L’infertilité sur la scène publique

Les praticiens (médecins, gynécologues, urologues, andrologues, généticiens, psychothérapeutes, etc.) ont occupé, depuis 30 ans, une place centrale dans le traitement et la diffusion de l’information relative à l’infertilité. L’Assistance Médicale à la Procréation (AMP) s’est banalisée et les enfants issus d’une aide médicale à la procréation (allant de la stimulation ovarienne aux techniques plus lourdes) sont de plus en plus nombreux : un à deux enfants par classe en écoles élémentaires (de La Rochebrochard, 2008). Il est, par ailleurs, scientifiquement établi que les hommes, aussi bien que les femmes, sont responsables des problèmes de fertilité dans le couple (de La Rochebrochard, 2001).

Peu à peu, la notion de « femmes infertiles » perd du terrain et, dans les protocoles d’AMP, les dossiers médicaux commencent à intégrer le nom des hommes. Pourtant, les messages portant sur la fertilité, véhiculés par le monde médical et repris par les médias, ciblent encore principalement les femmes. Il s’agit le plus souvent de messages d’alerte quant à leur âge, tels que : « Envie de bébé, n’attendez pas ! », de messages psychologisants, mais aussi hygiénistes. Ils visent à rappeler les femmes à l’optimisation de leurs « performances » de génitrices et de gestatrices : on leur conseille la « zen attitude », la détente, le sport, la sobriété ou les médecines parallèles. 

Le traitement de l’information relative à la fertilité des hommes est moins visible, moins systématique, et renvoie souvent à la notion de « qualité » à travers les débats actuels autour de la baisse de la qualité du sperme. Si la notion « d’hommes infertiles » a fait couler beaucoup moins d’encre que celle de « femmes infertiles », les débats relatifs à la qualité du sperme sont, à l’heure actuelle, largement médiatisés. Les sciences « dures » sont fortement mobilisées avec la diffusion de résultats de recherches  documentant cette baisse de la qualité du sperme du fait de nombreux perturbateurs endocriniens présents dans l’environnement et dans l’alimentation, qui participeraient à la baisse de la fertilité humaine actuellement étudiée. 
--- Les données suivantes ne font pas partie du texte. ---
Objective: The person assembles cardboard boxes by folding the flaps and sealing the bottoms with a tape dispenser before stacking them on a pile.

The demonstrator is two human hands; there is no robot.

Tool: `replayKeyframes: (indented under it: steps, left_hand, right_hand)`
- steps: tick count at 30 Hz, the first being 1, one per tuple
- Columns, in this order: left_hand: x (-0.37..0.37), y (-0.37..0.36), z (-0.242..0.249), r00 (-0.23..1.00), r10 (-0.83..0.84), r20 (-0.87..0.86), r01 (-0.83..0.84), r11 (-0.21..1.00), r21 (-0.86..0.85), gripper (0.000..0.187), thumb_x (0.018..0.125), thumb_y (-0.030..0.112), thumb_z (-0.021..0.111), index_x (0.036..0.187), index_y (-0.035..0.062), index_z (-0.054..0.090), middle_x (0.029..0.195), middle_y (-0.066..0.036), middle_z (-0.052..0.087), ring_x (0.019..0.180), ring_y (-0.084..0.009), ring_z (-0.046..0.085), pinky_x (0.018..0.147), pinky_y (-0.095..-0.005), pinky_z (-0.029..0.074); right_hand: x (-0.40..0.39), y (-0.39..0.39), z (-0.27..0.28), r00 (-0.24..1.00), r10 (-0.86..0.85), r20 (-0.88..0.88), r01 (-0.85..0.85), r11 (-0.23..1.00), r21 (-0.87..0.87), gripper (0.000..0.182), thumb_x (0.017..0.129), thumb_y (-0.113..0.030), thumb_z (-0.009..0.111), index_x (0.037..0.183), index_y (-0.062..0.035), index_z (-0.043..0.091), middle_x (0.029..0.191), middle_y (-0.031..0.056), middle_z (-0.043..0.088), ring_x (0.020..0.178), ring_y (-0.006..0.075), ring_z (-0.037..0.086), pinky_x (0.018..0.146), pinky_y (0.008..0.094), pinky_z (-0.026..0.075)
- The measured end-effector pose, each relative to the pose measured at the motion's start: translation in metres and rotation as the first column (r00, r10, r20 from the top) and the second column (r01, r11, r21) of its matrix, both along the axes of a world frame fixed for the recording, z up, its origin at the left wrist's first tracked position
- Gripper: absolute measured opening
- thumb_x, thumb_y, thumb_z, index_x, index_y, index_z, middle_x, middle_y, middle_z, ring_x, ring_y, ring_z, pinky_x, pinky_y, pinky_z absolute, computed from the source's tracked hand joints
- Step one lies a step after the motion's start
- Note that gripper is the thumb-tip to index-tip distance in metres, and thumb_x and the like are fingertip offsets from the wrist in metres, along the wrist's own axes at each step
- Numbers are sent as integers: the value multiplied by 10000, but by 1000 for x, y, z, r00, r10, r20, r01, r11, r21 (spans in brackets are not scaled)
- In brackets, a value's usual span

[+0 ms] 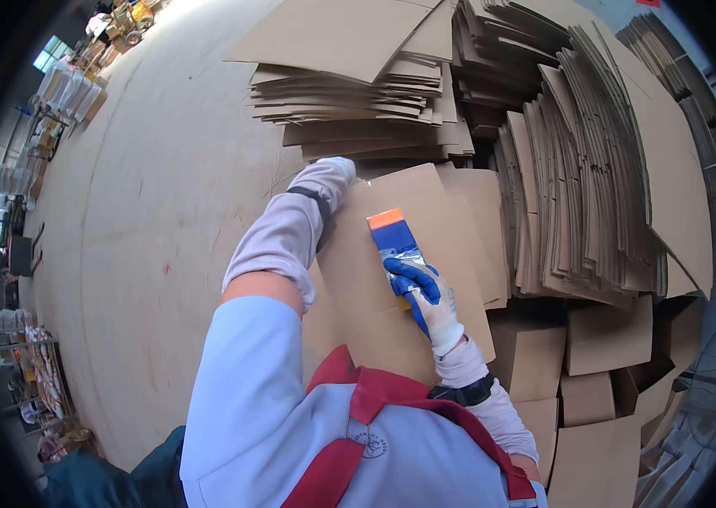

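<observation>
My right hand (427, 298), in a white glove with blue-coated fingers, is closed round a blue tape dispenser (392, 233) with an orange end. Shiny film shows beside its fingers. The dispenser lies over a flat brown cardboard box (366, 296) in front of my body. At the far left corner of this cardboard is my left hand (343, 167), also gloved; its fingers are mostly hidden, so their grip cannot be made out. A small glossy piece of clear tape (364, 181) shows beside it.
Stacked flat cardboard (349, 93) stands just beyond my left hand. More upright folded sheets (582, 178) fill the right side, above open boxes (527, 360). A fan (705, 377) is at the far right. Concrete floor (146, 186) stretches out to the left.
</observation>
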State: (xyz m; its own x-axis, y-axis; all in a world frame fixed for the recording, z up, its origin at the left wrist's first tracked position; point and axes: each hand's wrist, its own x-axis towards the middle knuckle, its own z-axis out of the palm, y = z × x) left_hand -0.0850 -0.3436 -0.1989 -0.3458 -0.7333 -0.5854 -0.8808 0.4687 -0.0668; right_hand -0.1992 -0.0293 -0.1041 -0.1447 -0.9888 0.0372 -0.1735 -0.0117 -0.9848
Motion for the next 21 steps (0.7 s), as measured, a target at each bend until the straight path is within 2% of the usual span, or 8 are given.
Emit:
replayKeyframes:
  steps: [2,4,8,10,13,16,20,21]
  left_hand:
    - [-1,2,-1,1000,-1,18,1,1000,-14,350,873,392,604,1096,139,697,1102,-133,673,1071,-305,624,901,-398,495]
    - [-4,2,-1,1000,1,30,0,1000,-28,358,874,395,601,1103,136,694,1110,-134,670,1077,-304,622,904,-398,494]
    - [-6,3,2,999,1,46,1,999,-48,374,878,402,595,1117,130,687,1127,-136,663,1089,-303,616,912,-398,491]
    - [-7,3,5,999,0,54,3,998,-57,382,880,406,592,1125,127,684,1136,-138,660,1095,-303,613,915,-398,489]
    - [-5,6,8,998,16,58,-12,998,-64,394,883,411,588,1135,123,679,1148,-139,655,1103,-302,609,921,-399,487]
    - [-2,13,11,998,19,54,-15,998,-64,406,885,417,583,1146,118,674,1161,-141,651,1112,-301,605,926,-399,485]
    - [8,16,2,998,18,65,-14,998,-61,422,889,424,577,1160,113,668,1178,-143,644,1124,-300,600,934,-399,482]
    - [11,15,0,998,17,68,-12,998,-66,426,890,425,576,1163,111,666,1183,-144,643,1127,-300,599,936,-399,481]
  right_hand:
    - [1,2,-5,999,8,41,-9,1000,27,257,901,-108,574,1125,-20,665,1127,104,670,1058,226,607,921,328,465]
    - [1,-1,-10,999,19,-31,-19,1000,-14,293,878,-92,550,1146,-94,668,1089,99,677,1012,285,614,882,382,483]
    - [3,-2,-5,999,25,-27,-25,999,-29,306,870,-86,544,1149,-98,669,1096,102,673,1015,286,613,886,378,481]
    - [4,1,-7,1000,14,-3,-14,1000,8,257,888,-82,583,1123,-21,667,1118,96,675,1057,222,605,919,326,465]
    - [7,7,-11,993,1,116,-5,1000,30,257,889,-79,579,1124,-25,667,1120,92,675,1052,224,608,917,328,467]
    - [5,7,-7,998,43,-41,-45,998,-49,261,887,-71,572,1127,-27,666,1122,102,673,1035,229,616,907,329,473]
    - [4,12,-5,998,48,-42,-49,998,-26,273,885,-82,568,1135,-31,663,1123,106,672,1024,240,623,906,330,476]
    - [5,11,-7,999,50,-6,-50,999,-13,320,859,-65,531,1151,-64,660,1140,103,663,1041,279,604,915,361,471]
Le traitement médiatique de l’infertilité va très souvent dans le sens d’une psychologisation et d’une responsabilisation pour les femmes, alors qu’il met en avant des causes environnementales, extérieures, pour les hommes. Si la mise au jour de l’existence de l’infertilité des hommes a établi le partage des responsabilités au sein du couple (Thonneau et al., 1991), le développement des traitements médicaux de l’infertilité des hommes par fécondation in vitro avec injection intra-cytoplasmique de spermatozoïdes (FIV ICSI) a deux conséquences majeures sur les parcours en infertilité des couples. Tout d’abord, cette technique entretient les manipulations du corps des femmes puisqu’il s’agit d’une FIV dont les protocoles médicaux sont particulièrement lourds. 

Elle est cependant la principale technique mise en œuvre et représente plus de la moitié des naissances qui ont suivi une assistance médicale en 2009 : 38 % pour les FIV avec micro-injection et 20 % pour les FIV classiques (Agence de la biomédecine, 2011). Ensuite, elle entretient la priorité accordée à la filiation « biologique » des deux parents puisqu’elle est nettement plus utilisée que l’insémination artificielle avec un sperme de donneur (intervention médicale beaucoup moins lourde pour les femmes puisqu’elle ne requiert pas de ponction d’ovocyte et donc pas d’acte chirurgical). 

En France, les enfants nés suite à une AMP sont issus massivement des gamètes des deux parents : 94 % des 22 000 enfants nés après une AMP en 2009 ont été « conçus » en intraconjugal (Agence de la Biomédecine, 2011) ; seuls 6 % des enfants sont issus d’une technique ayant fait intervenir un don, presque exclusivement de sperme, et le recours au don n’est envisagé qu’après échec des techniques en intraconjugal (Jouannet 2009) et en cas d’infertilité irréversible du (de la) conjoint(e) « défaillant(e) » ; le recours au double don (sperme et ovocytes) pour un même couple est, quant à lui, interdit.